1.2.2. Options changing format without changing format version number

  NUMBERS
  makes it possible to build automata that have word numbering
  information in them, and to use them. That information is used by
  fsa_hash. To build automata that have the numbering information in
  them, use -N option of fsa_build. Note that when using -N, its is
  not arcs, but bytes that are addressable, so we need 2 or usually 3
  bits more for the goto field. This in turn may be translated into
  increasing the arc size by one byte. Even when we have room for
  those additional bits in the current byte frame, note that the
  numbering information also takes place (as many bytes as it takes to
  number all words stored in the automaton). You cannot use
  compression (runtime option -O) with -N.
  Assumes: FLEXIBLE.
  Excludes: LARGE_DICTIONARIES.
  Used in: all programs.
  Affects: fsa_build, fsa_ubuild, fsa_hash, fsa_prefix.
  When to use: if you use perfect hashing.

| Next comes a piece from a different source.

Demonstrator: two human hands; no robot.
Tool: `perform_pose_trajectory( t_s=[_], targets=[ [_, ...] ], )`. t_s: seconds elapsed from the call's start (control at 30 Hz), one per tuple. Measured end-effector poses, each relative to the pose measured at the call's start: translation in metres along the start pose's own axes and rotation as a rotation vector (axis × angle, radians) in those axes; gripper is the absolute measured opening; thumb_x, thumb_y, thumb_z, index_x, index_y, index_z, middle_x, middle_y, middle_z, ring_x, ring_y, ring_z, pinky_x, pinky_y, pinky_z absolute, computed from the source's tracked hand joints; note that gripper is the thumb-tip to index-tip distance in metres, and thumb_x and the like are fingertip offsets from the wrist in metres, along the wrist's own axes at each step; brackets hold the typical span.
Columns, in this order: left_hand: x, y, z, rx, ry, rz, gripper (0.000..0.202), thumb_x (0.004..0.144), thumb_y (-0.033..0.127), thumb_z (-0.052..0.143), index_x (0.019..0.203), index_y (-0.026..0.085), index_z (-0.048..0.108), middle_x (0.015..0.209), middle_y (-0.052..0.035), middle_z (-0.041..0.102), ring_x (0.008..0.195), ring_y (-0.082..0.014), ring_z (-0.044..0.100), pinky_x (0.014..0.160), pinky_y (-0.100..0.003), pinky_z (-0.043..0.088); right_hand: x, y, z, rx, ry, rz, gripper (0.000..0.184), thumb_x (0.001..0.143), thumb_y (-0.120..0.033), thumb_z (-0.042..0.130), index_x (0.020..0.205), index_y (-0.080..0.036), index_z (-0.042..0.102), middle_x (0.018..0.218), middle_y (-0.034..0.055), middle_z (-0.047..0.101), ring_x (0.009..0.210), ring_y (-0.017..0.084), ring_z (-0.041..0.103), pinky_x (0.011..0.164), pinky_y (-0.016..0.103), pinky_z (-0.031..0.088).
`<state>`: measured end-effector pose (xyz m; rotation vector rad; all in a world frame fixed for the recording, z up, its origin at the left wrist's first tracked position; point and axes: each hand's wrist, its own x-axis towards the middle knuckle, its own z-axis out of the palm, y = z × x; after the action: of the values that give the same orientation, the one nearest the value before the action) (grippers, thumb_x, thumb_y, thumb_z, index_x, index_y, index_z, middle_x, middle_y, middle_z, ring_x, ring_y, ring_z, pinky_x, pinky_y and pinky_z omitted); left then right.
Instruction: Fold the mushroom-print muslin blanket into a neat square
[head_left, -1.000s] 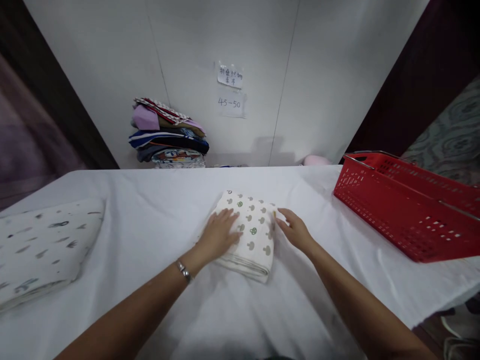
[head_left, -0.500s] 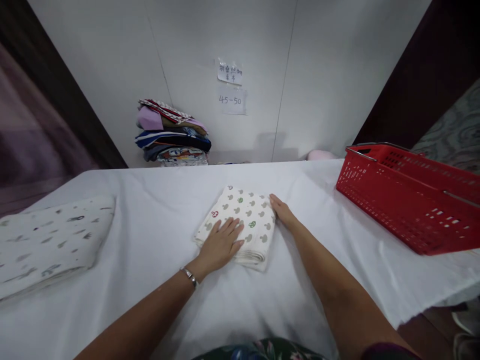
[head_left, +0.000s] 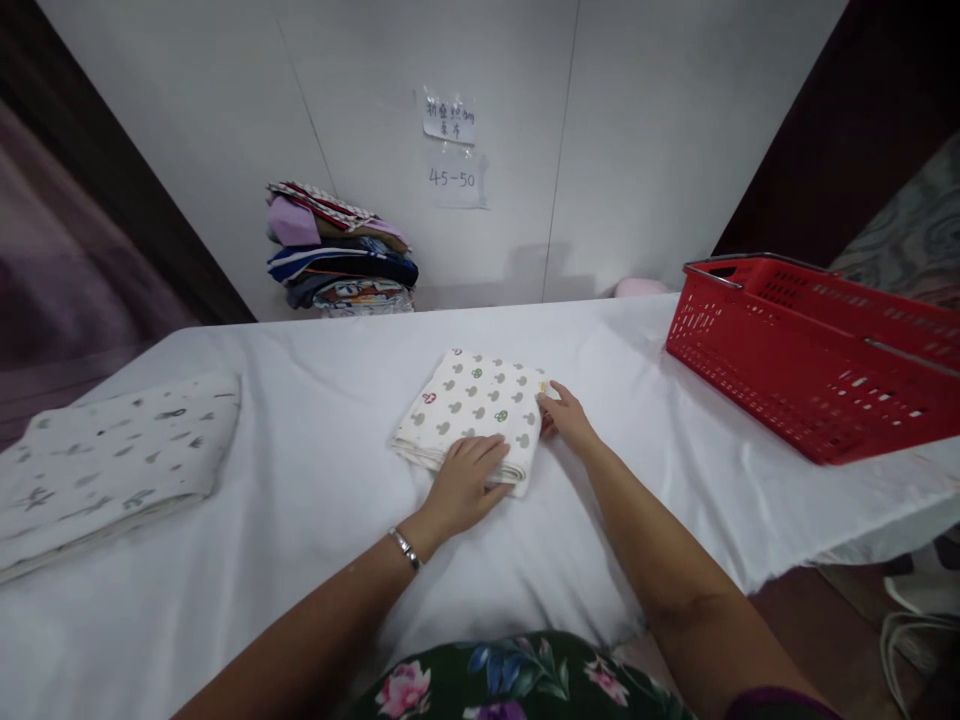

1.2.3. Options changing the size of the automaton without changing the format

  DESCENDING
  makes the resulting automaton built with -O a bit smaller, but much slower.
  Assumes: SORT_ON_FREQ.
  Excludes: No options.
  Used in: fsa_build, fsa_ubuild.
  Affects: fsa_build, fsa_ubuild, fsa_prefix, fsa_hash.
  When to use: If you want a bit smaller but a bit slower to use automata.

  JOIN_PAIRS
  makes the resulting automaton smaller if you use fsa_build with "-O"
  (the option of fsa_build, or fsa_ubuild, not the compiler). It works
  by sharing one arc by two two-arc nodes, where possible.
  Assumes: No options.
  Excludes: STOPBIT, NEXTBIT.
  Used in: fsa_build, fsa_ubuild.
  Affects: fsa_build, fsa_ubuild, fsa_prefix, fsa_hash.
  When to use: never.

  MORE_COMPR
  changes the order of arcs to get more compression. Requires more
  memory. With -O, the execution time is much, much longer.
  Assumes: NEXTBIT or STOPBIT.
  Excludes: No options.
  Used in: fsa_build, fsa_ubuild.
  Affects: fsa_build, fsa_ubuild, fsa_prefix, fsa_hash.
  When to use: for static dictionaries.

  SORT_ON_FREQ
  makes the the automaton smaller (independently of JOIN_PAIRS). It
  works by sorting the arcs on frequency. Note that this changes the
  order of words in the automaton. If DESCENDING not set, can make the
  resulting automaton built with -O faster.
  Assumes: no options.
  Excludes: no options.
  Used in: fsa_build, fsa_ubuild.
  Affects: fsa_build, fsa_ubuild, fsa_prefix, fsa_hash.
  When to use: always except for cases when you build something huge in
               real time.

1.2.4. Option affecting the way guessing automata (index a tergo) are built.

  A_TERGO
  enables -X option in fsa_build. This creates an index a tergo (a
  guessing automaton).
  Assumes: no options.
  Excludes: no options.
  Used in: fsa_build, fsa_ubuild.
  Affects: fsa_build, fsa_ubuild, fsa_guess.
  When to use: if you use fsa_guess.

  GENERALIZE
  In fsa_build called with -X option, reduces the size of the automaton
  while loosing the advantage of always annotating correctly words that
  are already in the dictionary. This options makes the automaton
  smaller than PRUNE_ARCS.
  Assumes: A_TERGO.
  Excludes: PRUNE_ARCS.
  Used in: fsa_build, fsa_ubuild.
  Affects: fsa_build, fsa_ubuild, fsa_guess.
  When to use: if you use fsa_guess for adding new words to a dictionary.

  PRUNE_ARCS
  launches additional pruning during guessing automaton (index a
  tergo) creation. The resulting automaton will be smaller, and
  predictions narrower (maybe more precise, but those less probable
  may be missing). Automata produced with this option are larger than
  with GENERALIZE.
  Assumes: A_TERGO.
  Excludes: GENERALIZE.
  Used in: fsa_build, fsa_ubuild.
  Affects: fsa_build, fsa_ubuild, fsa_guess.
  When to use: if you use fsa_guess for tagging.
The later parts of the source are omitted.